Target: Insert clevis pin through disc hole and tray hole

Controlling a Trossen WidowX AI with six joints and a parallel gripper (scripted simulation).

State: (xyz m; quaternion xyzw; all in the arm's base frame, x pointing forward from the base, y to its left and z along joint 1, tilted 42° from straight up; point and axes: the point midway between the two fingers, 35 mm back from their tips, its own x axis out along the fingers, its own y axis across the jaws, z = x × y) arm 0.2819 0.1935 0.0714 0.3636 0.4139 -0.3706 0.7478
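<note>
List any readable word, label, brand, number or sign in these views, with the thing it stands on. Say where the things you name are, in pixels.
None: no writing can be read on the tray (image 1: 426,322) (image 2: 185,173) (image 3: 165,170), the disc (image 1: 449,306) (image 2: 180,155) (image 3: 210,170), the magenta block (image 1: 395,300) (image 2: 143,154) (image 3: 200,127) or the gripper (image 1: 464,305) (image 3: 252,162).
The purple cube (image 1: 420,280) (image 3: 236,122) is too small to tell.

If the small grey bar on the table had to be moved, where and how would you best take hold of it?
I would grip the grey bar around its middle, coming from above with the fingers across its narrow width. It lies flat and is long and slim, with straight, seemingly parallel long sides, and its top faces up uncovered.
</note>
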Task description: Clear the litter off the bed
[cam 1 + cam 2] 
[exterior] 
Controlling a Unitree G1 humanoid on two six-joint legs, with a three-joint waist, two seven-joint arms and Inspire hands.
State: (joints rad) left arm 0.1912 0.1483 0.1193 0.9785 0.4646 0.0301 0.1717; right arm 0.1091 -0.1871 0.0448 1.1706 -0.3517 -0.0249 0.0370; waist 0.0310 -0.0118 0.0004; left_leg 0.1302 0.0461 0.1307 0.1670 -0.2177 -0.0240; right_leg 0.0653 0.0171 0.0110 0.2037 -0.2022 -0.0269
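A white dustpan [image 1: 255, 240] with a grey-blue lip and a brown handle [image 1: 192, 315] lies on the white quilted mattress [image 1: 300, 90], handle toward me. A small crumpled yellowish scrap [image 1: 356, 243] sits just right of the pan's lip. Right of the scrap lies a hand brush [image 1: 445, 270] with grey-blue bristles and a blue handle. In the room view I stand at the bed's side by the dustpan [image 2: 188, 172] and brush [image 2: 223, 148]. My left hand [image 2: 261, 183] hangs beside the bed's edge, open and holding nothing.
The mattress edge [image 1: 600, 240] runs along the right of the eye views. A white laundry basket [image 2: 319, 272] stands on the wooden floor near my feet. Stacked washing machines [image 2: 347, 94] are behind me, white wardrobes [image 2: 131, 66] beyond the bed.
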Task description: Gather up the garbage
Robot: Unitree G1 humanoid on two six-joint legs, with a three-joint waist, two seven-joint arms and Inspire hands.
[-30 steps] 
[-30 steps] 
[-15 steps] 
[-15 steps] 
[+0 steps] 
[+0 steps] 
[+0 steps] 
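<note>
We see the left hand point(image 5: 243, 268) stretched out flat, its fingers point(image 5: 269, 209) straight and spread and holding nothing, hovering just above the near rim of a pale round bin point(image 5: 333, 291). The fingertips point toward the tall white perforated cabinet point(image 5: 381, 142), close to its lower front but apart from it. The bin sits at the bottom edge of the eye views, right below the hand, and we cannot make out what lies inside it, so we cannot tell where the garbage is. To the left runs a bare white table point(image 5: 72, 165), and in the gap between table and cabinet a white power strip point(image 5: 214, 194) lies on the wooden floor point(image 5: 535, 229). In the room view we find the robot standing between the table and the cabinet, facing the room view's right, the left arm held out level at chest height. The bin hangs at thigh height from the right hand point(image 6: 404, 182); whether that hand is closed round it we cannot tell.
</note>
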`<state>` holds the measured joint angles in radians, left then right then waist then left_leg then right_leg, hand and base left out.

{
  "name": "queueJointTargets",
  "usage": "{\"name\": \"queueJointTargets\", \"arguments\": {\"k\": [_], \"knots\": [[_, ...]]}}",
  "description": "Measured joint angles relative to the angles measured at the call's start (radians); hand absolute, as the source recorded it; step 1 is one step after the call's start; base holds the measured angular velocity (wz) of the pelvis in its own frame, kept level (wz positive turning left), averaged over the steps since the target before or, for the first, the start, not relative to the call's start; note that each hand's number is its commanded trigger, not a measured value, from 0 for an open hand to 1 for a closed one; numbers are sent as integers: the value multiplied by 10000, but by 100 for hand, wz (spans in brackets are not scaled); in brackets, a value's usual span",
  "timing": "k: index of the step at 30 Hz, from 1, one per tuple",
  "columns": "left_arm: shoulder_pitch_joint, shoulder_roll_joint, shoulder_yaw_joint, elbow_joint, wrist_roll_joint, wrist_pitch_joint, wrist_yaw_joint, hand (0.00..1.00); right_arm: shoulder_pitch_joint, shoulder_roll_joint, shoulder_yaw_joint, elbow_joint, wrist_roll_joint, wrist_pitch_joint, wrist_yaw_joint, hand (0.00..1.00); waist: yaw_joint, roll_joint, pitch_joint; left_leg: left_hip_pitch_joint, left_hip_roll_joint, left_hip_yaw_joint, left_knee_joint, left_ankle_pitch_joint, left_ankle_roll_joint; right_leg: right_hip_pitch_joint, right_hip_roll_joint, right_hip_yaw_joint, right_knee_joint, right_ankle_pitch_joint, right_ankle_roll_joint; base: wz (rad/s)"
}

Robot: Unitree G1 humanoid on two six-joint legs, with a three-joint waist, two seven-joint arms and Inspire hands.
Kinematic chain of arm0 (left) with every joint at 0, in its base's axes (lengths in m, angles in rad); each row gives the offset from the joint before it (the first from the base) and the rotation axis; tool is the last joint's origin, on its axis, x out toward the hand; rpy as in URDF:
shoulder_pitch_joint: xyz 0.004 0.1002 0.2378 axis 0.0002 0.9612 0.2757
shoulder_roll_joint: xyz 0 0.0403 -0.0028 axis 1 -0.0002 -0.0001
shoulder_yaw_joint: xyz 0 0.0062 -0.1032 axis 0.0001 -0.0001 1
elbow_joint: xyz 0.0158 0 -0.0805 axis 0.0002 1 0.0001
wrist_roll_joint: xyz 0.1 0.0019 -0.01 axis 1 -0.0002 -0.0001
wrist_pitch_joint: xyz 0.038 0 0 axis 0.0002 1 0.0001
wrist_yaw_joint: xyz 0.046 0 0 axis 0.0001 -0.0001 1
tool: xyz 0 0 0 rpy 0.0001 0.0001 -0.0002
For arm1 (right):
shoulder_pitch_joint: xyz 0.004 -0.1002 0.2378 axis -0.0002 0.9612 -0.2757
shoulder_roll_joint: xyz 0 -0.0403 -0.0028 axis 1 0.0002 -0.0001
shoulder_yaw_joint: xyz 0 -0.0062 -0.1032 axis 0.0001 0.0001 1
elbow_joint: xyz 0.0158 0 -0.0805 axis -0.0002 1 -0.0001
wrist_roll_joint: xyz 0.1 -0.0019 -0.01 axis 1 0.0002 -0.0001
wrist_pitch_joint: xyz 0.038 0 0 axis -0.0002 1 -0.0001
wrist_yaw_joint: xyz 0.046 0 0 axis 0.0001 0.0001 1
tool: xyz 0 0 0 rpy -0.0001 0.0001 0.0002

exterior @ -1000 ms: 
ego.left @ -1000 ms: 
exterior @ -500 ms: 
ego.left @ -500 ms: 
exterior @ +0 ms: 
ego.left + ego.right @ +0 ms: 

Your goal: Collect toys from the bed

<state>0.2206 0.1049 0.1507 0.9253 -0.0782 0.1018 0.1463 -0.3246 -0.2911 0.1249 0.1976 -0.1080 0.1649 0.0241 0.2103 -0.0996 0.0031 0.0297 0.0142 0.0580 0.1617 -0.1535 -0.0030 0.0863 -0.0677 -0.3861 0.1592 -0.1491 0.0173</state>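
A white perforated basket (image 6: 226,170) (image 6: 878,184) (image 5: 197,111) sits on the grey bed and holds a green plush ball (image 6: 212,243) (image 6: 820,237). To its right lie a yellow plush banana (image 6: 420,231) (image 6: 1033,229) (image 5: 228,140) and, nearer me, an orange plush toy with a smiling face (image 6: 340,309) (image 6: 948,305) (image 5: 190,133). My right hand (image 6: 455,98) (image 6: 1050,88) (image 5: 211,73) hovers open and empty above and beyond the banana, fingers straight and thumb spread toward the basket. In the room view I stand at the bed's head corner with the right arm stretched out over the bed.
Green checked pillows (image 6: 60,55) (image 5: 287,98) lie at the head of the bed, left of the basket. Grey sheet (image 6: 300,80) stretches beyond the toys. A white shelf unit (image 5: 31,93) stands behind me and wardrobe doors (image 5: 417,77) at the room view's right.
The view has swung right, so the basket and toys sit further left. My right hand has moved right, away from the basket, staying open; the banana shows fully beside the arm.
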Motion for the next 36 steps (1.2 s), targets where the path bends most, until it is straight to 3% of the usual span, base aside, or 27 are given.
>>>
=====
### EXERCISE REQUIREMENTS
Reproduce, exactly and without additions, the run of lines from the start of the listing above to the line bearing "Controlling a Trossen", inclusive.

### REPLY
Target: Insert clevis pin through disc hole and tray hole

Controlling a Trossen WidowX AI with six joints and a parallel gripper (scripted simulation).

The response is now complete.